Exercise aim:
Exclude the pictures, then restate exactly each line of the data below from the first through the line containing "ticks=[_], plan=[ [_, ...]".

Source records:

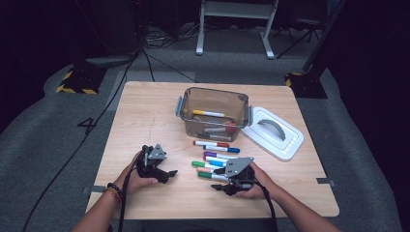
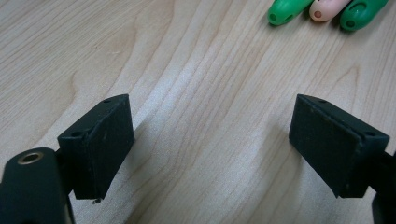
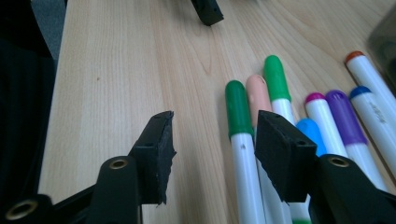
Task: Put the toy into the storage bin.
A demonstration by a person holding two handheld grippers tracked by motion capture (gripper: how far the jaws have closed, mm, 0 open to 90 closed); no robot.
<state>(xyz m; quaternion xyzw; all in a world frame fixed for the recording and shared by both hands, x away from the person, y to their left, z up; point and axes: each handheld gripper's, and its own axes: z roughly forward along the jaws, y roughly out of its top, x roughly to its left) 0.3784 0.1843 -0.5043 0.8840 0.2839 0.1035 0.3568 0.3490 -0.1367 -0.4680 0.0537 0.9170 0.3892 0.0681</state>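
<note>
Nearest, the right gripper [image 3: 212, 154] hangs low over the table [image 1: 145, 116] with its jaws part open astride the dark green marker [image 3: 240, 135], pads not yet pressing it, while the left gripper [image 2: 210, 144] waits beside it, jaws wide and empty; a row of loose markers [image 1: 215, 153] lies just beyond. Farther off, the open bin [image 1: 212, 112] already holds a few markers, its lid [image 1: 273, 131] set to the right; I judge the packing under way, most pens left.
</note>
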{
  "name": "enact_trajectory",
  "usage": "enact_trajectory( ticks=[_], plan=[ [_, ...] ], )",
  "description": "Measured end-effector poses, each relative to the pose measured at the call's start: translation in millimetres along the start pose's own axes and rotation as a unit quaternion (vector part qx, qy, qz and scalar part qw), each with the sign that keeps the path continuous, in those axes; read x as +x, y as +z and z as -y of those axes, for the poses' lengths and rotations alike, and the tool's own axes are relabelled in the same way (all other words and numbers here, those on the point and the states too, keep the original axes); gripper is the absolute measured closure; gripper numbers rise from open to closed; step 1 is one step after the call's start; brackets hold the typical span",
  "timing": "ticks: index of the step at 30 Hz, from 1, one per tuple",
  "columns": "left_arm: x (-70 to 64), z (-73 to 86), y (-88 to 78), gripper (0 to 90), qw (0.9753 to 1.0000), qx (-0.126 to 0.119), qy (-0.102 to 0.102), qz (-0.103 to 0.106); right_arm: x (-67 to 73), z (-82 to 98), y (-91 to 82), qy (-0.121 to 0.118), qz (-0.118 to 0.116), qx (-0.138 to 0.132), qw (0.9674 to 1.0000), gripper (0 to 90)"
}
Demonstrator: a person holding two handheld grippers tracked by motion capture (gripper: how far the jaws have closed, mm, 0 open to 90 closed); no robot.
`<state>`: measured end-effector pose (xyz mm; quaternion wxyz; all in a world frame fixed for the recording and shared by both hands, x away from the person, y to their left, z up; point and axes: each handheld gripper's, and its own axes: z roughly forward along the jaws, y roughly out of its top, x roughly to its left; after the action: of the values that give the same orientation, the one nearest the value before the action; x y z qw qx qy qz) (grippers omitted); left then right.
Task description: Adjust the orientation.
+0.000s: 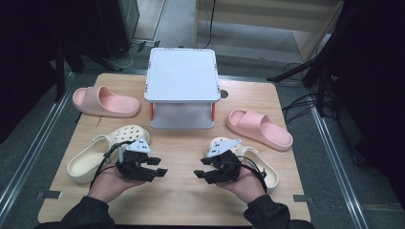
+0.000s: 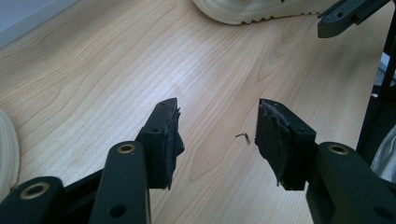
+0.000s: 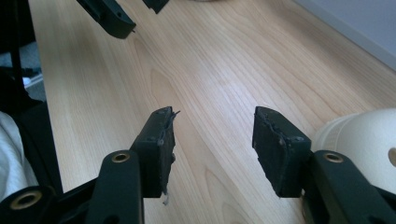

Response:
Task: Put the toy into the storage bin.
A demonstration by a person holding two handheld grippers tracked by motion capture (gripper: how far the jaws have closed, mm, 0 open to 90 closed); no robot.
<state>(xyz m; quaternion xyzw; all in a world frame fixed for the recording and shared by both hands, x away from the person, y to their left, z up; point and axes: each handheld gripper's, and its own axes: z roughly forward along the jaws, y roughly out of its top, x roughly to its left) 0.3784 0.1843 -0.5043 0.8840 0.2839 0.1035 0.3568 0.3490 -0.1367 -0.4680 0.0537 0.9170 0.3892 0.0681</state>
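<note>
Nearest, the right gripper [image 3: 212, 154] hangs low over the table [image 1: 145, 116] with its jaws part open astride the dark green marker [image 3: 240, 135], pads not yet pressing it, while the left gripper [image 2: 210, 144] waits beside it, jaws wide and empty; a row of loose markers [image 1: 215, 153] lies just beyond. Farther off, the open bin [image 1: 212, 112] already holds a few markers, its lid [image 1: 273, 131] set to the right; I judge the packing under way, most pens left.
</note>
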{
  "name": "enact_trajectory",
  "usage": "enact_trajectory( ticks=[_], plan=[ [_, ...] ], )",

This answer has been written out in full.